Some of these so called wastes of money aren't necessarily a speed boat you've had your eye on or that sports car that beckons to you from the window of the dealership. These expenses deemed incredibly uneconomical could be a daily expense like overpriced coffee that tips the scale at $5 or $6 per cup or bottled water at $5 per case, when a filter system would suffice.
Big ticket items also aren't absolved of blame as far as being inefficient purchases, such as a new car or clothing that is deemed designer. The latter is often referred to as anything from ridiculous to a flat out scam. The word "designer" often is marketed as meaning better quality and remarkably fashionable in comparison to other clothing that doesn't carry that advertising tag line.

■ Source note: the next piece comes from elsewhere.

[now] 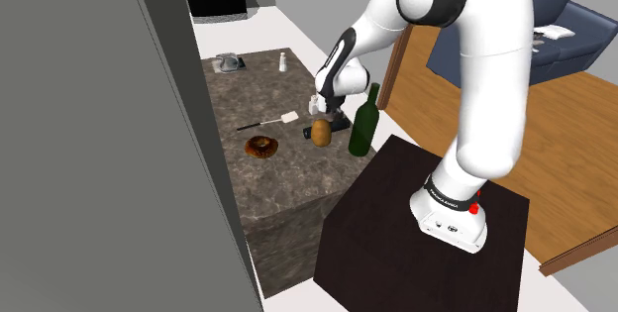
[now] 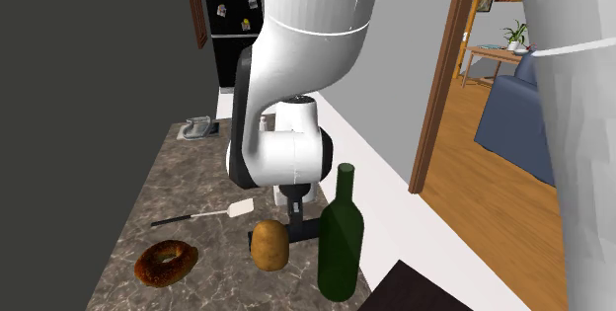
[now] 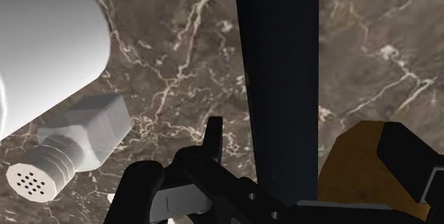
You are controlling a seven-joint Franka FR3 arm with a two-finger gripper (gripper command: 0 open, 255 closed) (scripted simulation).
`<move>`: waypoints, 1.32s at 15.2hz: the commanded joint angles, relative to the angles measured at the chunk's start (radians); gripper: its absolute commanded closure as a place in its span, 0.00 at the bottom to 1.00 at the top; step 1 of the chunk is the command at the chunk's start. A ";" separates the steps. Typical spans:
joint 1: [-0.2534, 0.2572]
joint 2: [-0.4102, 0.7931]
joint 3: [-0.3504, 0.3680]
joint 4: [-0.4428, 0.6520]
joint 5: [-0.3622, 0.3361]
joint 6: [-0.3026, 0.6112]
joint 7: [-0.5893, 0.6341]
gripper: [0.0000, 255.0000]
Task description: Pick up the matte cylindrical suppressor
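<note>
The suppressor (image 3: 277, 80) on the surface (image 3: 178, 66) is straddled by the open hand (image 3: 270, 164); gripping and lifting are judged still undone.

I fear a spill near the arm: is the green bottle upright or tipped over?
Upright. The green bottle stands on its base on the counter, neck pointing up in both exterior views.

A green bottle (image 1: 363, 127) and a brown potato (image 1: 322, 134) closely flanked the dark suppressor (image 3: 277, 80). The counter (image 1: 282, 183) past the potato lay bare.
</note>
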 commanded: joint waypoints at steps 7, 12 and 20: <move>-0.073 0.134 0.088 0.061 0.061 0.080 -0.073 0.00; -0.078 0.146 0.095 0.067 0.065 0.087 -0.076 1.00; -0.070 0.128 0.084 0.059 0.058 0.076 -0.071 1.00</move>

Most of the time, you can swap the higher priced, stylish clothing that carries a budget crushing price and find something suitable or identical for less at a department store. Taking the time to actually shop around, rather than buy off the rack, often is the difference between throwing money away and being able to have at least few bucks left over at the end of the day.
As for the car, that 2014 sticker price could easily be $5,000 or $10,000 more than the cost of a vehicle that is only a year or two older. The mark up on a new vehicle is highway robbery in some instances, and the consumer who doesn't need the latest and newest model is the one who carries a five or six year car payment that saves them roughly $6,000 in that time period.
Who says you can't have what you want, and still have money left over· If you simply take an honest and frugal approach to spending money wisely on the items you have deemed luxurious, you'll have the best of both words: money in the bank and products previously thought to be unattainable.